From the first line to the last, write out the data below exactly.

• [Collected material]
^^^^^^^^^^^^^^^^

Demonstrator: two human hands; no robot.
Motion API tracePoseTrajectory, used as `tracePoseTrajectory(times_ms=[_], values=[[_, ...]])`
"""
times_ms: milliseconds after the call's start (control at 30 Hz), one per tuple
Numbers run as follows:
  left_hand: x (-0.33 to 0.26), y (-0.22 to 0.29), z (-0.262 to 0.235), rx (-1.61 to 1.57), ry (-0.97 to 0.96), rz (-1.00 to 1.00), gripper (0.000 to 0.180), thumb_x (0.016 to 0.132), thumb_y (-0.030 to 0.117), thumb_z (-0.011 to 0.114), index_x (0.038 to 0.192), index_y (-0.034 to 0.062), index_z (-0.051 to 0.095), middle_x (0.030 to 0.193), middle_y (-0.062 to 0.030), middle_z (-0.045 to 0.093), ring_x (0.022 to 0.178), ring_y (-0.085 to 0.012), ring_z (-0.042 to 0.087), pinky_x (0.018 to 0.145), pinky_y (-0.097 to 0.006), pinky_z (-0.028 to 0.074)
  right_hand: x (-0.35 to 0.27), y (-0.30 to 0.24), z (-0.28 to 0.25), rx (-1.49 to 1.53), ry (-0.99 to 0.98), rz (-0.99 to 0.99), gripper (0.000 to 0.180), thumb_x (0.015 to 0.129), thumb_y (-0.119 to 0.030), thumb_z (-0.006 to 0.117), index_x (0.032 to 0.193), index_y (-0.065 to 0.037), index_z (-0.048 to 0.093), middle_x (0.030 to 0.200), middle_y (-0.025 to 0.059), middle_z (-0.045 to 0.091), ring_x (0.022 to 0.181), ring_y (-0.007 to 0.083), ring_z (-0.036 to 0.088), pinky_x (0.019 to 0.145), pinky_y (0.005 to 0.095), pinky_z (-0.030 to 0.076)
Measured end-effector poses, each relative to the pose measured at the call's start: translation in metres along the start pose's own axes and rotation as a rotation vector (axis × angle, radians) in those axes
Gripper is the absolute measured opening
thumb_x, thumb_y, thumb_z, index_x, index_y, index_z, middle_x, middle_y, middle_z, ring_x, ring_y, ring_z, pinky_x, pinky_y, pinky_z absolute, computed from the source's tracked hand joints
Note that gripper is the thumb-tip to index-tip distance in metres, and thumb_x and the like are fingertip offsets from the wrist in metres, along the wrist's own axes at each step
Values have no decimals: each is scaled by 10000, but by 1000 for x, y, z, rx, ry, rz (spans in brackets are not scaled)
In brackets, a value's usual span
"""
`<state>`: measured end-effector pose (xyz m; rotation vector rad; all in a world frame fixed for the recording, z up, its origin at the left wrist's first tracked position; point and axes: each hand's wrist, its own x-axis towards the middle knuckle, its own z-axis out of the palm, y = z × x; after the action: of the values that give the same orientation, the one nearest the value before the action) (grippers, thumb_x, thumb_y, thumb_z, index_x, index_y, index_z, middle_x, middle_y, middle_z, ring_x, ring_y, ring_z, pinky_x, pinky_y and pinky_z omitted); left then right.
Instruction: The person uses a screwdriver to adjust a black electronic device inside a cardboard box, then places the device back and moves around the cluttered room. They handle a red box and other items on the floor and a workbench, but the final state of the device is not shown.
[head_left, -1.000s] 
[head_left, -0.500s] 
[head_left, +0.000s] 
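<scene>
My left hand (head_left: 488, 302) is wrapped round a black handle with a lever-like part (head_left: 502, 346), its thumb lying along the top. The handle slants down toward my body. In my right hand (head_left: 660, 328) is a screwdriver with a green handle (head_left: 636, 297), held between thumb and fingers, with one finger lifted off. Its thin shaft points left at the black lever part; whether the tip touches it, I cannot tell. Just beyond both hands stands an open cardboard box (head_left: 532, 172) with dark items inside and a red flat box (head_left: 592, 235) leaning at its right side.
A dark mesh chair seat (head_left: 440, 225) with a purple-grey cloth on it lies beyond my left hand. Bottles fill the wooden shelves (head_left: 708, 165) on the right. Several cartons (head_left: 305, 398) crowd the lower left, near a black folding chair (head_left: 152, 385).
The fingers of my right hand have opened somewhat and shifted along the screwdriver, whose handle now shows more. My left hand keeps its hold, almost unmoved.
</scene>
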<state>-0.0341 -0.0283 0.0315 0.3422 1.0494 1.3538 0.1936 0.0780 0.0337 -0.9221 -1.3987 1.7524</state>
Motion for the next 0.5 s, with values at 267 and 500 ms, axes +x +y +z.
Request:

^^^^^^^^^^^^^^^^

• [Reply]
Demonstrator: two human hands; no robot.
Motion API tracePoseTrajectory, used as `tracePoseTrajectory(times_ms=[_], values=[[_, ...]])`
"""
times_ms: milliseconds after the call's start (control at 30 Hz), one per tuple
Numbers run as follows:
  left_hand: x (-0.33 to 0.26), y (-0.22 to 0.29), z (-0.262 to 0.235), rx (-1.61 to 1.57), ry (-0.97 to 0.96), rz (-1.00 to 1.00), gripper (0.000 to 0.180), thumb_x (0.016 to 0.132), thumb_y (-0.030 to 0.117), thumb_z (-0.011 to 0.114), index_x (0.038 to 0.192), index_y (-0.034 to 0.062), index_z (-0.051 to 0.095), middle_x (0.030 to 0.193), middle_y (-0.062 to 0.030), middle_z (-0.045 to 0.093), ring_x (0.022 to 0.178), ring_y (-0.085 to 0.012), ring_z (-0.042 to 0.087), pinky_x (0.018 to 0.145), pinky_y (-0.097 to 0.006), pinky_z (-0.028 to 0.074)
  right_hand: x (-0.35 to 0.27), y (-0.30 to 0.24), z (-0.28 to 0.25), rx (-1.49 to 1.53), ry (-0.99 to 0.98), rz (-0.99 to 0.99), gripper (0.000 to 0.180), thumb_x (0.015 to 0.129), thumb_y (-0.119 to 0.030), thumb_z (-0.006 to 0.117), index_x (0.032 to 0.193), index_y (-0.065 to 0.037), index_z (-0.048 to 0.093), middle_x (0.030 to 0.200), middle_y (-0.025 to 0.059), middle_z (-0.045 to 0.091), ring_x (0.022 to 0.181), ring_y (-0.007 to 0.083), ring_z (-0.036 to 0.088), pinky_x (0.019 to 0.145), pinky_y (0.005 to 0.095), pinky_z (-0.030 to 0.076)
Measured end-effector poses, each relative to the pose measured at the call's start: translation in metres along the start pose's own axes and rotation as a rotation vector (axis × angle, radians) in those axes
Gripper is the absolute measured opening
thumb_x, thumb_y, thumb_z, index_x, index_y, index_z, middle_x, middle_y, middle_z, ring_x, ring_y, ring_z, pinky_x, pinky_y, pinky_z absolute, computed from the source's tracked hand joints
Note that gripper is the thumb-tip to index-tip distance in metres, and thumb_x and the like are fingertip offsets from the wrist in metres, along the wrist's own axes at each step
Values have no decimals: each is scaled by 10000, but by 1000 for x, y, z, rx, ry, rz (spans in brackets are not scaled)
In brackets, a value's usual span
"""
`<state>`: measured end-effector pose (xyz m; rotation vector rad; all in a world frame fixed for the recording, z up, its origin at the left wrist's first tracked position; point and axes: each hand's wrist, its own x-axis towards the middle knuckle, its own z-axis out of the palm, y = z × x; after the action: of the values that give the same orientation, the one nearest the value before the action) (grippers, thumb_x, thumb_y, thumb_z, index_x, index_y, index_z, middle_x, middle_y, middle_z, ring_x, ring_y, ring_z, pinky_x, pinky_y and pinky_z omitted); left then right.
Instruction: The person uses a screwdriver to adjust a black electronic device inside a cardboard box, then places the device back and moves around the cluttered room. They handle a red box and other items on the floor and a workbench, but the final state of the device is not shown.
[head_left, -1.000s] 
[head_left, -0.500s] 
[head_left, +0.000s] 
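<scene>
My left hand (head_left: 488, 302) is wrapped round a black handle with a lever-like part (head_left: 502, 346), its thumb lying along the top. The handle slants down toward my body. In my right hand (head_left: 660, 328) is a screwdriver with a green handle (head_left: 636, 297), held between thumb and fingers, with one finger lifted off. Its thin shaft points left at the black lever part; whether the tip touches it, I cannot tell. Just beyond both hands stands an open cardboard box (head_left: 532, 172) with dark items inside and a red flat box (head_left: 592, 235) leaning at its right side.
A dark mesh chair seat (head_left: 440, 225) with a purple-grey cloth on it lies beyond my left hand. Bottles fill the wooden shelves (head_left: 708, 165) on the right. Several cartons (head_left: 305, 398) crowd the lower left, near a black folding chair (head_left: 152, 385).
The fingers of my right hand have opened somewhat and shifted along the screwdriver, whose handle now shows more. My left hand keeps its hold, almost unmoved.
</scene>
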<state>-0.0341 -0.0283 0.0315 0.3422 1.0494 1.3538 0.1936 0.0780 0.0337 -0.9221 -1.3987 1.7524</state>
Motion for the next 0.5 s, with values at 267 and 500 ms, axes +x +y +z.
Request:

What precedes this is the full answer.